> Directions
Send back the entries exactly as they were given.

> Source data
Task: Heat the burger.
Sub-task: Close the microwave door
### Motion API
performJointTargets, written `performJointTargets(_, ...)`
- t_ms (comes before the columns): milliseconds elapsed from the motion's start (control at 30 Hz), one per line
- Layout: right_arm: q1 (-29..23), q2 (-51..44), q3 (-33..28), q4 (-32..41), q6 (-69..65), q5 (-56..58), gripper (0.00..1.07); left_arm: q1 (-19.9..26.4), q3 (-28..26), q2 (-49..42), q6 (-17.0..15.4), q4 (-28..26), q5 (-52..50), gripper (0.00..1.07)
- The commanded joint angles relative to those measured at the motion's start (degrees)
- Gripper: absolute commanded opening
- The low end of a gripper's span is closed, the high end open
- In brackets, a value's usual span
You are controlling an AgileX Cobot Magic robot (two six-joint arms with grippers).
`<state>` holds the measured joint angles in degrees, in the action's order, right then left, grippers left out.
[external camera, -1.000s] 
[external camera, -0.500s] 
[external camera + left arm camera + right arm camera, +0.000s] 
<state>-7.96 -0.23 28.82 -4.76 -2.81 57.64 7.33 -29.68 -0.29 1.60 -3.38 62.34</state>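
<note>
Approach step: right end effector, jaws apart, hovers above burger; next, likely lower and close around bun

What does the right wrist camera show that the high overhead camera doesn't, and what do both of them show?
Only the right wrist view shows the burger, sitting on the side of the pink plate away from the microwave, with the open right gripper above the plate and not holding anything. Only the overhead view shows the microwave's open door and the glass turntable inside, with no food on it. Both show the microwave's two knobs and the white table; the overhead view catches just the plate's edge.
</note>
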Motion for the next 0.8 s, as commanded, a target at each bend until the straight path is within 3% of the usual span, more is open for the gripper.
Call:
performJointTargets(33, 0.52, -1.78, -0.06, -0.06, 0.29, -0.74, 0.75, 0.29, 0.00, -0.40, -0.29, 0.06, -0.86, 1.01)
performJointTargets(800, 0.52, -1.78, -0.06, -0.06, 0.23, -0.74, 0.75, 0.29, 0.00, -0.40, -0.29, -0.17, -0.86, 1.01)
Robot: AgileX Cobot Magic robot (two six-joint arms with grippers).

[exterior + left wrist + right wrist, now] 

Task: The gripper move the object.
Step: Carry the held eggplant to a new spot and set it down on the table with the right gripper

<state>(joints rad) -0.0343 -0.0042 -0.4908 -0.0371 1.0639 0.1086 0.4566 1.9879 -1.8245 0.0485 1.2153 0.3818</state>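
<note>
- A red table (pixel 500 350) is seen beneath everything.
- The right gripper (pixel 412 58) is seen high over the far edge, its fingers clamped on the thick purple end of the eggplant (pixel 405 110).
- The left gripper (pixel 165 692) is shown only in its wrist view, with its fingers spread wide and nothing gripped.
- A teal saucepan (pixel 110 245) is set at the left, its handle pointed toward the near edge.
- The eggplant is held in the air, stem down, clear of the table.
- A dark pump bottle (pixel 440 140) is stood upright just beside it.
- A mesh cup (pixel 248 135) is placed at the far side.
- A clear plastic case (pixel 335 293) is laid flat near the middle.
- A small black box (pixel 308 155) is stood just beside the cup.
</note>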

> Answer to this exercise
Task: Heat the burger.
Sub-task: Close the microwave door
### Motion API
performJointTargets, written `performJointTargets(_, ...)`
- t_ms (comes before the columns): milliseconds elapsed from the motion's start (control at 30 Hz), one per line
- Layout: right_arm: q1 (-29..23), q2 (-51..44), q3 (-33..28), q4 (-32..41), q6 (-69..65), q5 (-56..58), gripper (0.00..1.07); left_arm: q1 (-19.9..26.4), q3 (-28..26), q2 (-49..42), q6 (-17.0..15.4), q4 (-28..26), q5 (-52..50), gripper (0.00..1.07)
- The commanded joint angles relative to those measured at the motion's start (degrees)
- Gripper: absolute commanded opening
- The low end of a gripper's span is closed, the high end open
- In brackets, a value's usual span
You are controlling an AgileX Cobot Magic robot (two six-joint arms with grippers).
`<state>` holds the measured joint angles in degrees, in the action's order, right then left, grippers left out.
[external camera, -1.000s] 
[external camera, -0.500s] 
[external camera + left arm camera + right arm camera, +0.000s] 
<state>-7.96 -0.23 28.82 -4.76 -2.81 57.64 7.33 -29.68 -0.29 1.60 -3.38 62.34</state>
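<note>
Approach step: right end effector, jaws apart, hovers above burger; next, likely lower and close around bun

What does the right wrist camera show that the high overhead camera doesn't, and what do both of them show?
Only the right wrist view shows the burger, sitting on the side of the pink plate away from the microwave, with the open right gripper above the plate and not holding anything. Only the overhead view shows the microwave's open door and the glass turntable inside, with no food on it. Both show the microwave's two knobs and the white table; the overhead view catches just the plate's edge.
</note>
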Motion for the next 0.8 s, as commanded, a target at each bend until the straight path is within 3% of the usual span, more is open for the gripper.
Call:
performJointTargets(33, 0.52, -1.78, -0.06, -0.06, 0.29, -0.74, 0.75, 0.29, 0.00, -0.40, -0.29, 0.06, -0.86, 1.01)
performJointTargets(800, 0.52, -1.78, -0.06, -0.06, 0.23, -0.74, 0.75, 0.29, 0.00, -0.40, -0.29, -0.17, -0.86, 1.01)
Robot: AgileX Cobot Magic robot (two six-joint arms with grippers).

[exterior + left wrist + right wrist, now] 

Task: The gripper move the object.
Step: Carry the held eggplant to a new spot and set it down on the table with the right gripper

<state>(joints rad) -0.0343 -0.0042 -0.4908 -0.0371 1.0639 0.1086 0.4566 1.9879 -1.8245 0.0485 1.2153 0.3818</state>
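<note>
- A red table (pixel 500 350) is seen beneath everything.
- The right gripper (pixel 412 58) is seen high over the far edge, its fingers clamped on the thick purple end of the eggplant (pixel 405 110).
- The left gripper (pixel 165 692) is shown only in its wrist view, with its fingers spread wide and nothing gripped.
- A teal saucepan (pixel 110 245) is set at the left, its handle pointed toward the near edge.
- The eggplant is held in the air, stem down, clear of the table.
- A dark pump bottle (pixel 440 140) is stood upright just beside it.
- A mesh cup (pixel 248 135) is placed at the far side.
- A clear plastic case (pixel 335 293) is laid flat near the middle.
- A small black box (pixel 308 155) is stood just beside the cup.
</note>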

This answer requires no further additions.